Task directions:
All of the data should be restated word for word, with the pictures omitted.

------------------------------------------------------------

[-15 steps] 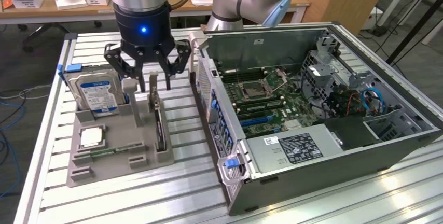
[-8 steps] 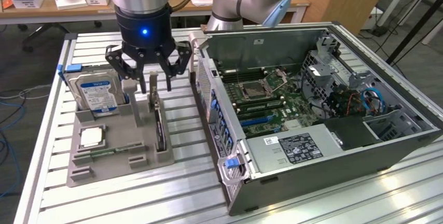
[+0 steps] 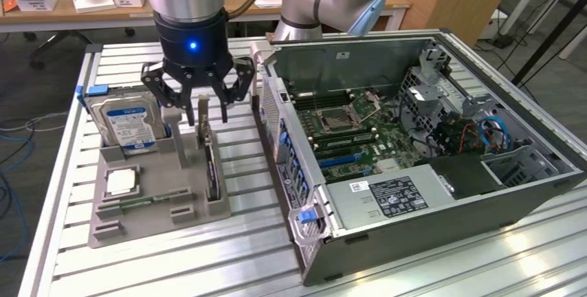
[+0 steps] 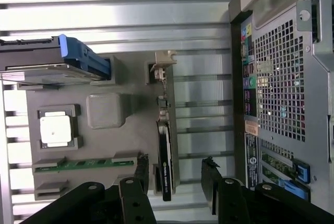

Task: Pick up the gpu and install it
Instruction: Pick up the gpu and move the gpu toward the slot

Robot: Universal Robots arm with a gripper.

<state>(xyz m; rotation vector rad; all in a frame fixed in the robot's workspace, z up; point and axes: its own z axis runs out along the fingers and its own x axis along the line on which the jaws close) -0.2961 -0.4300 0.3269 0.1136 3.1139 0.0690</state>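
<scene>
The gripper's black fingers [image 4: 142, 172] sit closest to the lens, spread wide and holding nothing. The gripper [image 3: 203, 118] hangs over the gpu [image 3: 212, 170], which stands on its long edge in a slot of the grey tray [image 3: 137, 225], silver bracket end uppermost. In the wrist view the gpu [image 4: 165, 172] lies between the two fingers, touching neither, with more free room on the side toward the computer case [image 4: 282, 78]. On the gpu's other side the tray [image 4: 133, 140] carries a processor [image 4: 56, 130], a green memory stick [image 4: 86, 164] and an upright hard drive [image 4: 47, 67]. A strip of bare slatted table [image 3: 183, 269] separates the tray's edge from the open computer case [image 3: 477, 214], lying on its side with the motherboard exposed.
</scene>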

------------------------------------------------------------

Output:
[-15 steps] 
[-8 steps] 
[+0 steps] 
[+0 steps] 

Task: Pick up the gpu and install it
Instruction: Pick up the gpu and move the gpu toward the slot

Robot: Universal Robots arm with a gripper.

<state>(xyz m; rotation vector rad; all in a frame fixed in the robot's workspace, z up; point and axes: its own z axis runs out along the fingers and its own x axis along the line on which the jaws close) -0.2961 -0.4300 0.3269 0.1136 3.1139 0.0690</state>
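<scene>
The gripper's black fingers [image 4: 142, 172] sit closest to the lens, spread wide and holding nothing. The gripper [image 3: 203, 118] hangs over the gpu [image 3: 212, 170], which stands on its long edge in a slot of the grey tray [image 3: 137, 225], silver bracket end uppermost. In the wrist view the gpu [image 4: 165, 172] lies between the two fingers, touching neither, with more free room on the side toward the computer case [image 4: 282, 78]. On the gpu's other side the tray [image 4: 133, 140] carries a processor [image 4: 56, 130], a green memory stick [image 4: 86, 164] and an upright hard drive [image 4: 47, 67]. A strip of bare slatted table [image 3: 183, 269] separates the tray's edge from the open computer case [image 3: 477, 214], lying on its side with the motherboard exposed.
</scene>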

With that, the exercise is complete.